The first of the post-New Hampshire national surveys are in. As expected, Bernie Sanders is now the obvious frontrunner. But Joe Biden hasn’t dropped off nearly as much as the chatter would have us believe and Amy Klobuchar thus far has gotten little bounce. And Mike Bloomberg is suddenly viable.

At least, that’s what the latest Morning Consult poll tells us:

According to a Morning Consult poll conducted Wednesday, the Vermont independent is the first choice for 29 percent of Democratic primary voters, up 4 percentage points since polling conducted Feb. 4-9. Biden’s support fell 3 points during that time to 19 percent, leaving him 1 point ahead of former New York City Mayor Michael Bloomberg.

Former South Bend Mayor Pete Buttigieg of Indiana, who placed second in New Hampshire but leads Sanders by a whisker in the race for Democratic National Convention delegates, saw no change in his first-choice support, while the Granite State’s third-place finisher, Amy Klobuchar, improved 2 points, to 5 percent. She trails Sen. Elizabeth Warren (D-Mass.) by 5 points.

Granted, trailing by 10 is quite different from being the slight frontrunner. But the actual drop is only three points, which is hardly catastrophic.

The two questions at this point seem to be:

  • Can Elizabeth Warren get back in the game as the progressive alternative to Sanders?
  • Can the “moderates” consolidate around one candidate in time to stave off a Sanders victory?

I don’t even pretend to have answers at this point.

Certainly, my prediction that the race would be over with soon because of the front-loaded primary schedule seems to be wildly off base.

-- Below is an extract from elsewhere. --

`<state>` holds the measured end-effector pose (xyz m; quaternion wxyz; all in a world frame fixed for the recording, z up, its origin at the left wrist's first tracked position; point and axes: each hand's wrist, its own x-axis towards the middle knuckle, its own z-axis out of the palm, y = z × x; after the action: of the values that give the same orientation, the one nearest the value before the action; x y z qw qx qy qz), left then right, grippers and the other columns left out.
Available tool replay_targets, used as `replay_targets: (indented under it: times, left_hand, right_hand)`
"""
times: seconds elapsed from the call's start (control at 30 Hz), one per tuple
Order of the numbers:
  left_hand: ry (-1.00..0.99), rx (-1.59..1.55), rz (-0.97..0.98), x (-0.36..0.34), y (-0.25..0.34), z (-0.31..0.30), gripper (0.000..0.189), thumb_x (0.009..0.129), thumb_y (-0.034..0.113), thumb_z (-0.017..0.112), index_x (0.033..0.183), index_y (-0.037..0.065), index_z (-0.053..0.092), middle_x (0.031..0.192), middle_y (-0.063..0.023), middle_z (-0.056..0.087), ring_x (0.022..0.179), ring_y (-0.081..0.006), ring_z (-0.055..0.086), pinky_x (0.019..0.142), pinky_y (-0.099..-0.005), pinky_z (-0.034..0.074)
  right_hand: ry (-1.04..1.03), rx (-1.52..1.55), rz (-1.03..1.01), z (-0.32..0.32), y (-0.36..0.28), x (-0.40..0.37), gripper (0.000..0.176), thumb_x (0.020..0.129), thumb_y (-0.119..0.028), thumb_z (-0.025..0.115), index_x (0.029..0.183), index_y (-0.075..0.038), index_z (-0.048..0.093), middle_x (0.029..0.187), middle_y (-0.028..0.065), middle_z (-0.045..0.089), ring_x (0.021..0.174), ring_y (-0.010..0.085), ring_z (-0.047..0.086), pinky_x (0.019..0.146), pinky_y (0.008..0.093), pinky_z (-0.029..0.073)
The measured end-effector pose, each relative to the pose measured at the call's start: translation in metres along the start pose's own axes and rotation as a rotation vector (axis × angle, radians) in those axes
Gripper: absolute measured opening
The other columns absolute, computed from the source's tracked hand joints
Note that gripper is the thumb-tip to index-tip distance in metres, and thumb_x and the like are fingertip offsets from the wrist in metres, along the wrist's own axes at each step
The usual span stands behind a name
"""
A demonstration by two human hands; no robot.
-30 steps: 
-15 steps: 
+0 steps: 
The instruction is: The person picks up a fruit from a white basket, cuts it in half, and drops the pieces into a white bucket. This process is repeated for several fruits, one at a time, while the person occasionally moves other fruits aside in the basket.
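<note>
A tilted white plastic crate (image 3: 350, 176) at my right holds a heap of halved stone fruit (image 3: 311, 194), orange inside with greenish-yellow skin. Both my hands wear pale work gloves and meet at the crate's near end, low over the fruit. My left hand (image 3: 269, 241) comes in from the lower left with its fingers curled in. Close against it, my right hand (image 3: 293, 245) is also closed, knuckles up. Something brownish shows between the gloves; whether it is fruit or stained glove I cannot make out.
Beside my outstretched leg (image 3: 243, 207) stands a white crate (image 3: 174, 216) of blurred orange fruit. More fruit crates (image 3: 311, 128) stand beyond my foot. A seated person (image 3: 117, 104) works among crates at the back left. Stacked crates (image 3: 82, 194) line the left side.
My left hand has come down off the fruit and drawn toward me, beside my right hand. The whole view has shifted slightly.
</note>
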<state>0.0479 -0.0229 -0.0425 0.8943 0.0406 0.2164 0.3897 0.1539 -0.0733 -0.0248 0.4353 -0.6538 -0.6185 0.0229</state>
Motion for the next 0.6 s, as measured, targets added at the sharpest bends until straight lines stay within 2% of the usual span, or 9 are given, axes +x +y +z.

I thought that Iowa and New Hampshire would persuade candidates who had been mired in the single digits, like Klobuchar, to drop out. But, while she’s still only at 5%, she clearly got a sense of new life from out-performing Biden in the Granite State.

At this point, I see no reason for any of the six candidates who made the graphic above to withdraw before Super Tuesday. But, if Warren can’t mount a comeback soon, she’s going to feel enormous pressure to cede the field to Sanders. Similarly, if Biden doesn’t bounce back soon, he’ll be seen as a spoiler who’s handing the nomination to Sanders.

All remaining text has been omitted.